| Activity |
Only the text of the records below belongs in the answer, copied exactly, with pictures omitted.

-------

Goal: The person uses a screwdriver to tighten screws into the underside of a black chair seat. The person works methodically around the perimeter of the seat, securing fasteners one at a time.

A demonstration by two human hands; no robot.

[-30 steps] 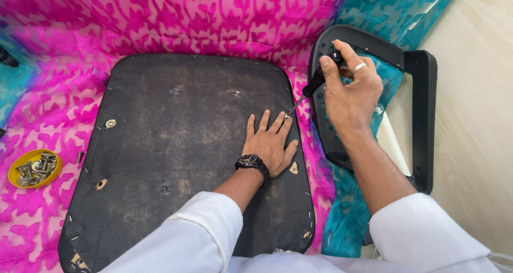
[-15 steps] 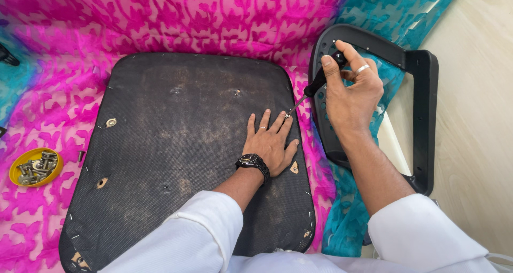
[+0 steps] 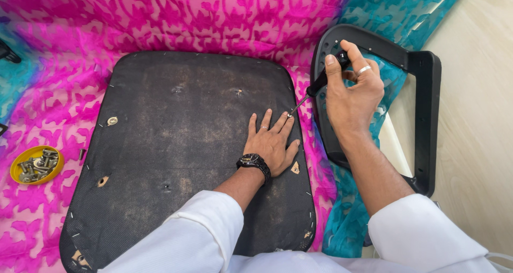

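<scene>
While the left hand lay flat w/ fingers spread on the dark fabric-covered seat board, the right hand, fingers wrapped tight round the black-handled screwdriver, did best keeping its tip steady at the board's edge.

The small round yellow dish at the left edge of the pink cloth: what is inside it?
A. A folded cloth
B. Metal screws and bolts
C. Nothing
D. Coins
B: the small round yellow dish holds a heap of grey metal screws and bolts, far from both hands.
</scene>
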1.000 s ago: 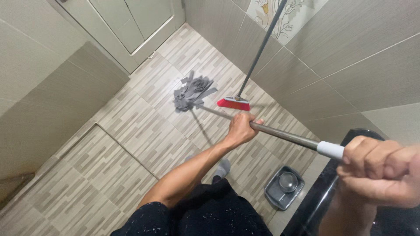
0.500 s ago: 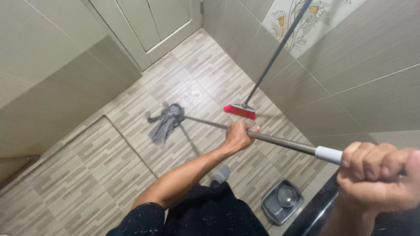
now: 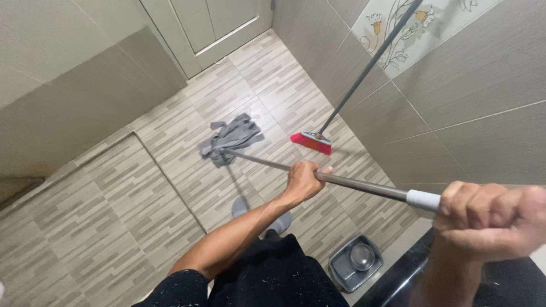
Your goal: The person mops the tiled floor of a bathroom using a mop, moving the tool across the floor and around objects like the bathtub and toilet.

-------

| Answer area |
Goal: The person uses a screwdriver to tighten screws into the underside of a black chair seat. The person works methodically around the perimeter of the seat, securing fasteners one at a time.

A demonstration by two human hands; no robot.

[-30 steps] 
[-15 steps] 
[+0 steps] 

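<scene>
While the left hand lay flat w/ fingers spread on the dark fabric-covered seat board, the right hand, fingers wrapped tight round the black-handled screwdriver, did best keeping its tip steady at the board's edge.

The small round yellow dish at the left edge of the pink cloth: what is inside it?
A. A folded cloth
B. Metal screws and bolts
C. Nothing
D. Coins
B: the small round yellow dish holds a heap of grey metal screws and bolts, far from both hands.
</scene>
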1.000 s ago: 
0.500 s ago: 
now: 
Your goal: The person mops the tiled floor of a bathroom using a mop, moving the tool across the floor and around objects like the bathtub and toilet.

Nothing else belongs in the answer.